I started a pinterest board once I was publically pregnant.  I pinned cribs I liked and resources for Down Syndrome.  I hadn’t announced on social media that my baby had Down Syndrome, but I wasn’t hiding it either.  If people followed my boards and saw that I was pinning things regarding Down Syndrome, they could make the connection.  I didn’t announce because I didn’t want pity.  I wanted it to be just another thing, like my baby’s gender or hair color.  I was ok with sympathy for the worry that the diagnosis brought, but not pity.  I named this pinterest board “Maybe Baby.”  I like the way it rhymed and it described how I maybe would buy these things for my baby.  A little part of me was also trying not to jinx the pregnancy.  With a higher risk for loss, I didn’t want to make assumptions.
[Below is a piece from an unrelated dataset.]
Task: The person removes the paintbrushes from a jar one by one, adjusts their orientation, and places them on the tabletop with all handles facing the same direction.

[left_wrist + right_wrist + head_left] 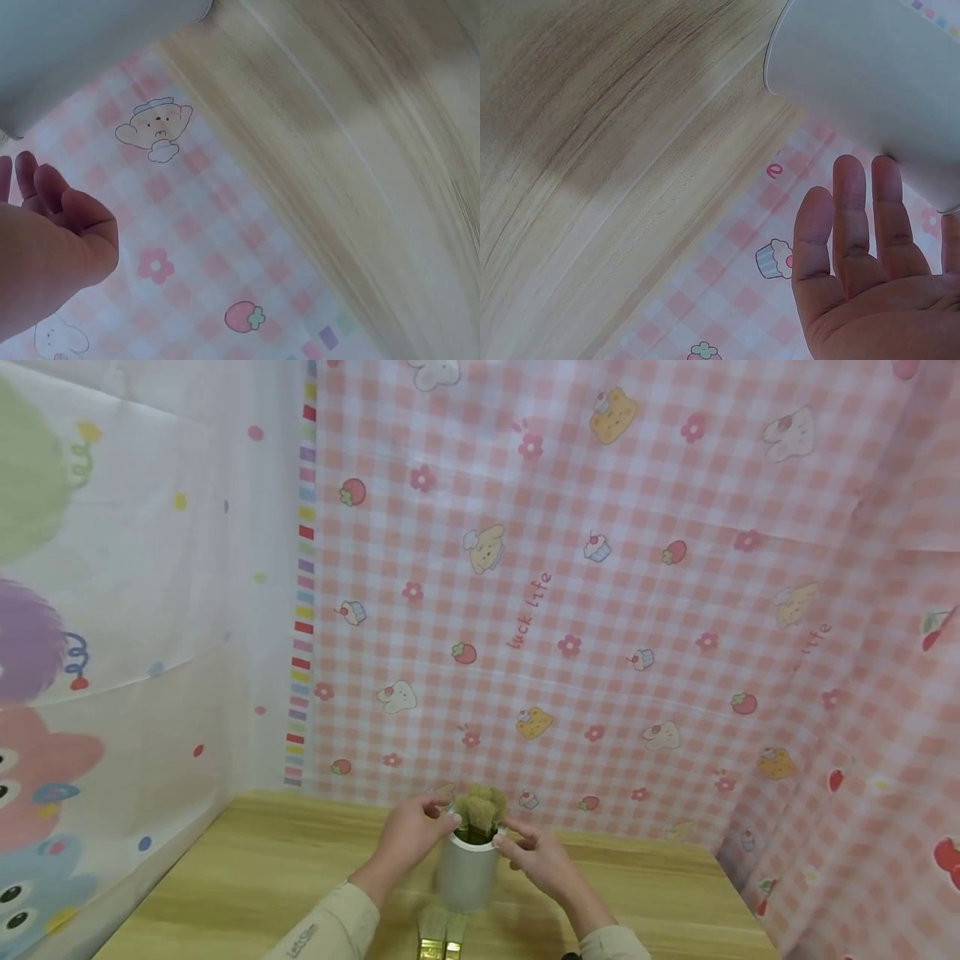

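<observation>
Head view, reading it like a clock centred on the cup (468,878): left hand (408,833) at 10, fingers bent by the rim, can't tell if it's pinching anything; right hand (542,857) around 3, fingers fairly straight and loose beside the wall. Brushes (481,812) poke out at 12, bristles up. Cup's standing on the table (292,868) and looks light, stiff, kinda slippery, so I'd wrap the wall; bristles seem soft, so grab below them. Two more brushes (431,946) lie at 6, checked cloth (600,602) beyond 12.
</observation>
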Demonstrator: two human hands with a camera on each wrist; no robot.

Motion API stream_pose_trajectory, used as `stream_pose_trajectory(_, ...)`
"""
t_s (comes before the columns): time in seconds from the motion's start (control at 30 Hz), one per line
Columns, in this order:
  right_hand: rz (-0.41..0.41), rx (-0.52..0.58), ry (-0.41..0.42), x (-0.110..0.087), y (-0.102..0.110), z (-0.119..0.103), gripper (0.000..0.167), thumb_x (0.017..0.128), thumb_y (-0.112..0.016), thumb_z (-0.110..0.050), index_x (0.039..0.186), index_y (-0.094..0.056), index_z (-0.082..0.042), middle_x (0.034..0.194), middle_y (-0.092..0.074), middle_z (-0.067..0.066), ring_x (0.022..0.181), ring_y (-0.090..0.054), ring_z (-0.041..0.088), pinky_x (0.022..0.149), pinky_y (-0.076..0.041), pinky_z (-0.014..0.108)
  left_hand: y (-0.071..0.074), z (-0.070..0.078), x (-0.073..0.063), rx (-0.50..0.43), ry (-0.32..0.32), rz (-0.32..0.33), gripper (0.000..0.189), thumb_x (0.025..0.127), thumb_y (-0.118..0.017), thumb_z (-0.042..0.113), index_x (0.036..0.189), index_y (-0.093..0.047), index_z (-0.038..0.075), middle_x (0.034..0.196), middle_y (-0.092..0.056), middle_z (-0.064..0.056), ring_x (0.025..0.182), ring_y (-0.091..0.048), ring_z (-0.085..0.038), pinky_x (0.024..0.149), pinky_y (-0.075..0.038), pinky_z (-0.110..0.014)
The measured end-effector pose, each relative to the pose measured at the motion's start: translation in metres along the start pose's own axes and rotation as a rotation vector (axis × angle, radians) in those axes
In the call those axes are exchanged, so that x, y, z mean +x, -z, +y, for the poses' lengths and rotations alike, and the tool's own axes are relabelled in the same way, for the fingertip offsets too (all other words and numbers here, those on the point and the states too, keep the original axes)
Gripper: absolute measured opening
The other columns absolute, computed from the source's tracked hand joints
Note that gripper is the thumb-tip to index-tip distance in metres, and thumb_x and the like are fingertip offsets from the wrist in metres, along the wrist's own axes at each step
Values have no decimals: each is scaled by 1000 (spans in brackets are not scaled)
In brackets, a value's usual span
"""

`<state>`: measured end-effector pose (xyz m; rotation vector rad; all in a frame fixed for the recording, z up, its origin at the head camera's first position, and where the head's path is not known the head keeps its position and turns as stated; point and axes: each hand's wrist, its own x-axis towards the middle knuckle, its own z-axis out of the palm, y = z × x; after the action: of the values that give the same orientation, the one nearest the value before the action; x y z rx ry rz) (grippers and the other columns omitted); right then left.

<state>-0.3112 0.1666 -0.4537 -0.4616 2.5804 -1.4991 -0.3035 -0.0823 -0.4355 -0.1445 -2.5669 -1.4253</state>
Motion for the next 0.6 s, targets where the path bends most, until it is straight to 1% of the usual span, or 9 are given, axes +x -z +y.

When I was in the hospital in the last weeks of my pregnancy I changed the name of that board.  “Maybe Baby” sounded too realistic.  Maybe I would have a baby, maybe not.  It wasn’t how the name was intended but it felt too much like tempting fate.  I changed the name to simply “Baby Baby.”

I am still in shock about how so many of the things I worried about and cried over came true.  As a midwife I was terrified about stillbirth and loss; my pregnancy turned out to have a high risk of stillbirth and I ended up with a loss.  When someone told me they were pregnant, I cried in private saying to Chris- “they’re going to have two babies and I’m going to have none.”  I would tell people about my baby’s Down Syndrome so that I could tell them that there was a high risk of loss.  I named a board “Maybe Baby” and it turned out to be a good description of my pregnancy.

I am a very rational person but there is still a little voice that tells me- you worried too much.  This is what happens when you worry too much, your worries come true. You predicted your future with pinterest.